Your objective:
Print the listing in its entirety and exactly, leaving out images.

*** Begin section ***

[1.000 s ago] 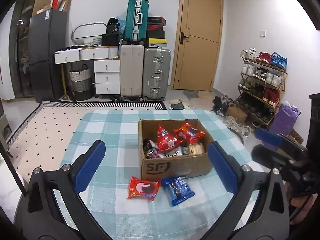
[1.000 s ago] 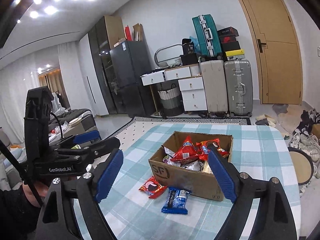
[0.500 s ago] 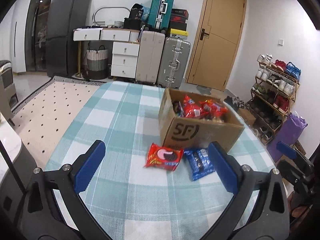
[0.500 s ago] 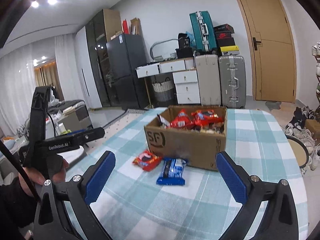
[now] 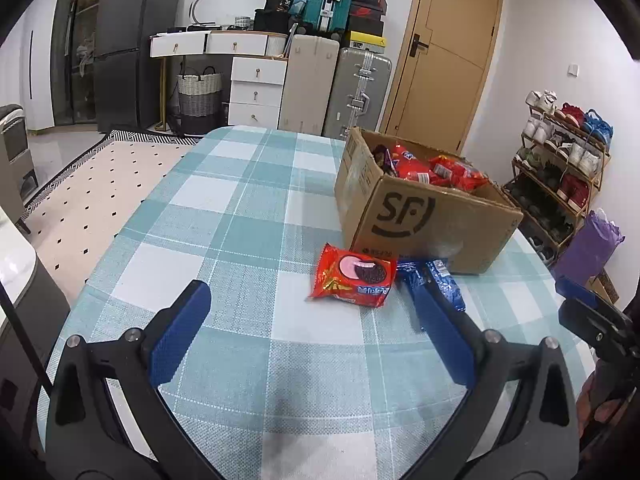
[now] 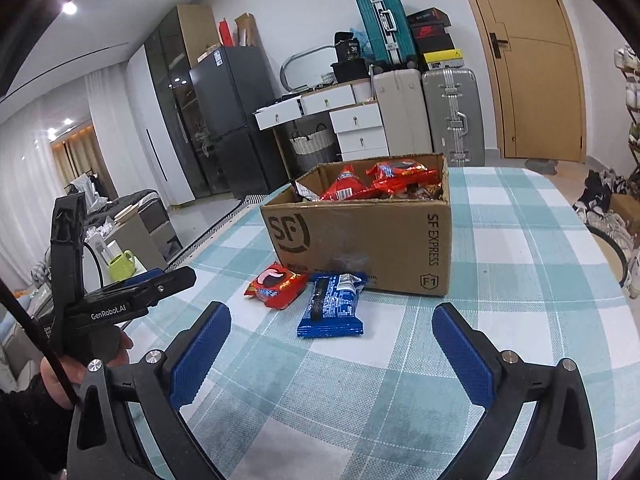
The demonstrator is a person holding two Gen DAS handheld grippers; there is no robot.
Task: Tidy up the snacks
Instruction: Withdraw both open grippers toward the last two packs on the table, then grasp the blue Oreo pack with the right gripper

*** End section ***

Output below:
[1.000 s ago] 
[1.000 s ago] 
[0.500 s ago] 
[0.500 s ago] 
[now] 
[now] 
The demonstrator is a person holding two Gen DAS handheld grippers; there is no robot.
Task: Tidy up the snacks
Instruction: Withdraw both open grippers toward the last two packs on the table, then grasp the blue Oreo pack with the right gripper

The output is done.